• _Aim of the exercise_:
Collect all lines containing the word "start" from the data.

• _Entries provided_:

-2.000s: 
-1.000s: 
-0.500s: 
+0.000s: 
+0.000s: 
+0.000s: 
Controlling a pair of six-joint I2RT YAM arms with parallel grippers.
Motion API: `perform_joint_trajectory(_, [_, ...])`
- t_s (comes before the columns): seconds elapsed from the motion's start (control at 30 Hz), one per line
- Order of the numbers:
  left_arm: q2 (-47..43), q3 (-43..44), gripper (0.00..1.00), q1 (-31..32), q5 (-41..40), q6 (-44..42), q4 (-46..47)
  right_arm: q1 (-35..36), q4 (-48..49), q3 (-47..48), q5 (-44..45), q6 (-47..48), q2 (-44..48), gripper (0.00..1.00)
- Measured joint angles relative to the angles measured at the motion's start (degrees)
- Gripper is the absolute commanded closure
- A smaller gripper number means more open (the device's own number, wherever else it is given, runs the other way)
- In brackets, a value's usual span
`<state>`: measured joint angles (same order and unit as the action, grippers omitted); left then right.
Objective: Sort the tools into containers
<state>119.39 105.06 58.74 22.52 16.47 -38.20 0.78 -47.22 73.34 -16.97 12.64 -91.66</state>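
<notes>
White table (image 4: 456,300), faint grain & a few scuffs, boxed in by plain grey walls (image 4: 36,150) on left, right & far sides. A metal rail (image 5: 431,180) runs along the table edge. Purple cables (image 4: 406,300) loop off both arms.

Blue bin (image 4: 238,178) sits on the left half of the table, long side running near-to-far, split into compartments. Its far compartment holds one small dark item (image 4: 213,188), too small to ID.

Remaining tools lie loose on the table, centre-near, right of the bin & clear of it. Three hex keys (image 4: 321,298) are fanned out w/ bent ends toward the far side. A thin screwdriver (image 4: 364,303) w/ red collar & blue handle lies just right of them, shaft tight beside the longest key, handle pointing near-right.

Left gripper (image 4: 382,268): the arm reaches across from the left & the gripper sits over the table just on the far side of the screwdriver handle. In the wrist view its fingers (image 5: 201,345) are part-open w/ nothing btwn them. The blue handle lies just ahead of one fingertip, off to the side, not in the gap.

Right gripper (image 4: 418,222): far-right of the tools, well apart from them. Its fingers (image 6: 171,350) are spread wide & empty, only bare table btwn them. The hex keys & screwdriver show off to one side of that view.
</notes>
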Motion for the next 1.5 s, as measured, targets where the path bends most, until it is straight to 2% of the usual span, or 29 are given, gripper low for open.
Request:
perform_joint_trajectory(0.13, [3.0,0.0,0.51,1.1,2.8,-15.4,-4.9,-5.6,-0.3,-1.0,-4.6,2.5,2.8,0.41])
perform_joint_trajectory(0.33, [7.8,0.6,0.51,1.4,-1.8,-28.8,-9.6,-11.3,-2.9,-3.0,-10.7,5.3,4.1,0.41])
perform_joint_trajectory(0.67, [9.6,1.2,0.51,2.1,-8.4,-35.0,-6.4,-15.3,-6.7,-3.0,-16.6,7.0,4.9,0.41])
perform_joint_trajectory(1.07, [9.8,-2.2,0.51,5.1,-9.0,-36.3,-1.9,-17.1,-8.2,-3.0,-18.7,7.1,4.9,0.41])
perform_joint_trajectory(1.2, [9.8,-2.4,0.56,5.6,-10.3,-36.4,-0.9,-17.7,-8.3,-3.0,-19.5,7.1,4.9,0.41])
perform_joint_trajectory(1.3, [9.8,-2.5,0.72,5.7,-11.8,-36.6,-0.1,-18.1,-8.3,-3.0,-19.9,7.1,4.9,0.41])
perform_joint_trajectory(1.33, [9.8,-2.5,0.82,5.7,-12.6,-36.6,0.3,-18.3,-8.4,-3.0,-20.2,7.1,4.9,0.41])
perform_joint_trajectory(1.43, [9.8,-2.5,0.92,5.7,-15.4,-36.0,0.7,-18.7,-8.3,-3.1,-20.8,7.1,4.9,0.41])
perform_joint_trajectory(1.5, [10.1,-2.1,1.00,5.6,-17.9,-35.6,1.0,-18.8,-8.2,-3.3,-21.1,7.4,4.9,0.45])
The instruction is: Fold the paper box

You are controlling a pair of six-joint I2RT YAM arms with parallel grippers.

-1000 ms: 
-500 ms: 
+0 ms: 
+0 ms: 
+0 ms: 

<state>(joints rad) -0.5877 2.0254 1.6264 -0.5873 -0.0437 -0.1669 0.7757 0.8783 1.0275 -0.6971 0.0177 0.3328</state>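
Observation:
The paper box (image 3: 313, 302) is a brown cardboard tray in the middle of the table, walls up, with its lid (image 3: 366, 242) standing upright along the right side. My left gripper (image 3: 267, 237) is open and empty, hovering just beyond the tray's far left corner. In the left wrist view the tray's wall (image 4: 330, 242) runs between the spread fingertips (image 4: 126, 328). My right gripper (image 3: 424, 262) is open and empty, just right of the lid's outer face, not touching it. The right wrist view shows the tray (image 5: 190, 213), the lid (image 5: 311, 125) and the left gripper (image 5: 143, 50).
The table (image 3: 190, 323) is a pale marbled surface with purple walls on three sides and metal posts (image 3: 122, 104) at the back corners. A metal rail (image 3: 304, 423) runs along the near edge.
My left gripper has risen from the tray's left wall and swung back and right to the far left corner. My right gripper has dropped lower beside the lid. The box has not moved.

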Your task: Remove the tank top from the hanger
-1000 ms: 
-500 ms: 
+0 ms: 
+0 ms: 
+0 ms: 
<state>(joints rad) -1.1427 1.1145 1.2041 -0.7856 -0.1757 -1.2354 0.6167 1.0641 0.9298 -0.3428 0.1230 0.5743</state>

• _Response below_:
- t_s (comes before the columns): seconds elapsed from the motion's start (control at 30 Hz), one per line
- Measured joint angles relative to the angles measured at the motion's start (degrees)

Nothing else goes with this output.